CVFeb 2
Personalized Image Generation via Human-in-the-loop Bayesian OptimizationRajalaxmi Rajagopalan, Debottam Dutta, Yu-Lin Wei et al.
Imagine Alice has a specific image $x^\ast$ in her mind, say, the view of the street in which she grew up during her childhood. To generate that exact image, she guides a generative model with multiple rounds of prompting and arrives at an image $x^{p*}$. Although $x^{p*}$ is reasonably close to $x^\ast$, Alice finds it difficult to close that gap using language prompts. This paper aims to narrow this gap by observing that even after language has reached its limits, humans can still tell when a new image $x^+$ is closer to $x^\ast$ than $x^{p*}$. Leveraging this observation, we develop MultiBO (Multi-Choice Preferential Bayesian Optimization) that carefully generates $K$ new images as a function of $x^{p*}$, gets preferential feedback from the user, uses the feedback to guide the diffusion model, and ultimately generates a new set of $K$ images.
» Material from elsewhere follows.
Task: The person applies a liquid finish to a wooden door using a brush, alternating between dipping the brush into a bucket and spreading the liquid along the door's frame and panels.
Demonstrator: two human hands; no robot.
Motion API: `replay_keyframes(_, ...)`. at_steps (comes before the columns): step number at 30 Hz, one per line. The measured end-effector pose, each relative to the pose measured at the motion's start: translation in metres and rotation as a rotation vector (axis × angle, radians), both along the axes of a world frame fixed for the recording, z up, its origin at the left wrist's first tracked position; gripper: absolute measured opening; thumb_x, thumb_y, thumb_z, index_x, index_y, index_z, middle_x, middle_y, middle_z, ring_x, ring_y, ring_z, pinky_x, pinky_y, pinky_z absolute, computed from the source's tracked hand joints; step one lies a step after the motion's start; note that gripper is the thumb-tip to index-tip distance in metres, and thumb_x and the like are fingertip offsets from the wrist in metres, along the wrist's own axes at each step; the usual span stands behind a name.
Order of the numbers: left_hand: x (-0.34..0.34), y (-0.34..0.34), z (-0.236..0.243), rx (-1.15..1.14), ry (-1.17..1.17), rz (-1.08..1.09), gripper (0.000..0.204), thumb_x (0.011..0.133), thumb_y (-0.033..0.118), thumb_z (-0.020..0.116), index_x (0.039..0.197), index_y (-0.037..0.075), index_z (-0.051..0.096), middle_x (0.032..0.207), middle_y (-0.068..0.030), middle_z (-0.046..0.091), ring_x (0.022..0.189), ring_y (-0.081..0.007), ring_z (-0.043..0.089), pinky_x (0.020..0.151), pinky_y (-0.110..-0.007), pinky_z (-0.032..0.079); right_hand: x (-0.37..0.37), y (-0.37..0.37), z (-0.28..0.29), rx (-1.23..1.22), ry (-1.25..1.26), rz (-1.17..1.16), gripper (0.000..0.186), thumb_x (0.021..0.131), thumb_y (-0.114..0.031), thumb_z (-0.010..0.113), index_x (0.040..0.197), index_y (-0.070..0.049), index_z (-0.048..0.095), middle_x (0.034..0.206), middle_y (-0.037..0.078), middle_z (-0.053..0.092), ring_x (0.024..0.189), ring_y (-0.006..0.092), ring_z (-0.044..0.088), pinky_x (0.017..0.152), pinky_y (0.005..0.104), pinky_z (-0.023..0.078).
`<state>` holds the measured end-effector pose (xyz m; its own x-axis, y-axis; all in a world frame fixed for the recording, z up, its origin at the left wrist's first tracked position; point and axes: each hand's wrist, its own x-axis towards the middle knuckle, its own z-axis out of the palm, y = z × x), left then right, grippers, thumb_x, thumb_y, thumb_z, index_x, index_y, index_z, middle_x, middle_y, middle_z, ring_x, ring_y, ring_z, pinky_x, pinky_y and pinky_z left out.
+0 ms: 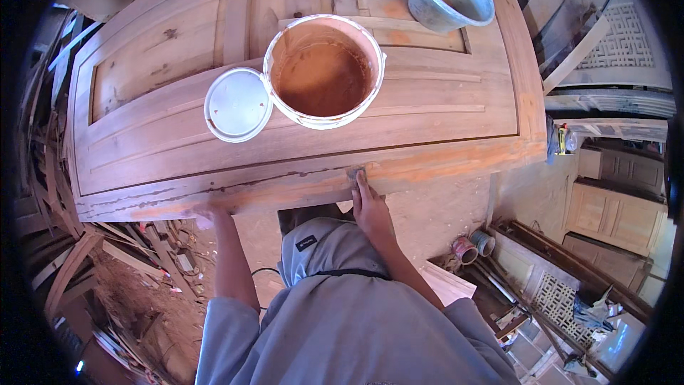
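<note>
A large wooden panelled door [299, 153] lies flat in front of me. Along its near edge, smeared patches of orange-brown paste [427, 162] show on the right, with dark streaks farther left. My right hand [368, 203] is closed on a small dark pad [357, 174], pressed to that near edge; its exact kind is unclear. Farther left, my left hand [209, 215] is at the door's edge, blurred, its fingers not distinct. Beyond my right hand, a white tub [324, 123] of orange-brown paste stands on the door, and its round white lid [238, 105] lies beside it.
A grey bucket [434, 11] stands at the door's far right. Scrap wood [153, 257] litters the floor at left. To the right are paint cans [465, 250], long boards [570, 260] and leaning panelled doors [613, 217].
</note>
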<state>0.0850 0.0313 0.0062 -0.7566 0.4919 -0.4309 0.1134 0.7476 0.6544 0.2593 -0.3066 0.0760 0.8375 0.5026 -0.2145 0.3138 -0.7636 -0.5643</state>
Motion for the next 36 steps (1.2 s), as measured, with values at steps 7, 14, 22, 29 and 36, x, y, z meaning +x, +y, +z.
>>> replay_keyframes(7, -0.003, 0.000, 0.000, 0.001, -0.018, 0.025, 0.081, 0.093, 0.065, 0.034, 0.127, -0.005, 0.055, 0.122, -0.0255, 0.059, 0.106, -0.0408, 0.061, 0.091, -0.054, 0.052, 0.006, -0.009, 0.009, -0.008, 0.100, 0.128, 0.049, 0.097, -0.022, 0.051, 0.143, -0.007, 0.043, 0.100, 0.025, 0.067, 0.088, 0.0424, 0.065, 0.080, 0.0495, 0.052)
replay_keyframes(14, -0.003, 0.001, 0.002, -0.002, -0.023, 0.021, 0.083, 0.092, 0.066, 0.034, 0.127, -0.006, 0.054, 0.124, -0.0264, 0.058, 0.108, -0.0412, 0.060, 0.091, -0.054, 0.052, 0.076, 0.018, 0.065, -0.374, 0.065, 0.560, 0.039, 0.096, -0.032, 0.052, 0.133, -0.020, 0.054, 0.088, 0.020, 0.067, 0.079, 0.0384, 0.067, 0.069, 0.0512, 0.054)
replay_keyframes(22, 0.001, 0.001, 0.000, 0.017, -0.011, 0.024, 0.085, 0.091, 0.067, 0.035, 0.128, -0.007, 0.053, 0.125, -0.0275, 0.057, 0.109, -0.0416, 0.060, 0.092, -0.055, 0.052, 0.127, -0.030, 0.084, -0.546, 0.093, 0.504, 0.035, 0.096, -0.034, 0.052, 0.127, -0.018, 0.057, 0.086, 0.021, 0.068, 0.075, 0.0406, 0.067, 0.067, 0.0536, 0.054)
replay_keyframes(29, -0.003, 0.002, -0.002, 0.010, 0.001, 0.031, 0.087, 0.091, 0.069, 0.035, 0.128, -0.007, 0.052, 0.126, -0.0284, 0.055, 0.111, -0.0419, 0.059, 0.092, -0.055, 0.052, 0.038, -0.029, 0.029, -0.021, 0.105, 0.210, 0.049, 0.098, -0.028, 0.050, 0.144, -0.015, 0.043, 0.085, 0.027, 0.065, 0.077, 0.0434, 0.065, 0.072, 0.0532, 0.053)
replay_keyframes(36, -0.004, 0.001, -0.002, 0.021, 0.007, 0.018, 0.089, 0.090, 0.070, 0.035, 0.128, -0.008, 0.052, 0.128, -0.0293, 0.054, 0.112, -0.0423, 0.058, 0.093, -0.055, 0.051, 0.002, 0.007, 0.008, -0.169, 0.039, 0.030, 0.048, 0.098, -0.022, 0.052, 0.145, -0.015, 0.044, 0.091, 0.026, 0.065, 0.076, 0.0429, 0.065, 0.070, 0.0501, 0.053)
We show that within $B$ rounds of user feedback, it is possible to arrive much closer to $x^\ast$, even though the generative model has no information about $x^\ast$. Qualitative scores from $30$ users, combined with quantitative metrics compared across $5$ baselines, show promising results, suggesting that multi-choice feedback from humans can be effectively harnessed for personalized image generation.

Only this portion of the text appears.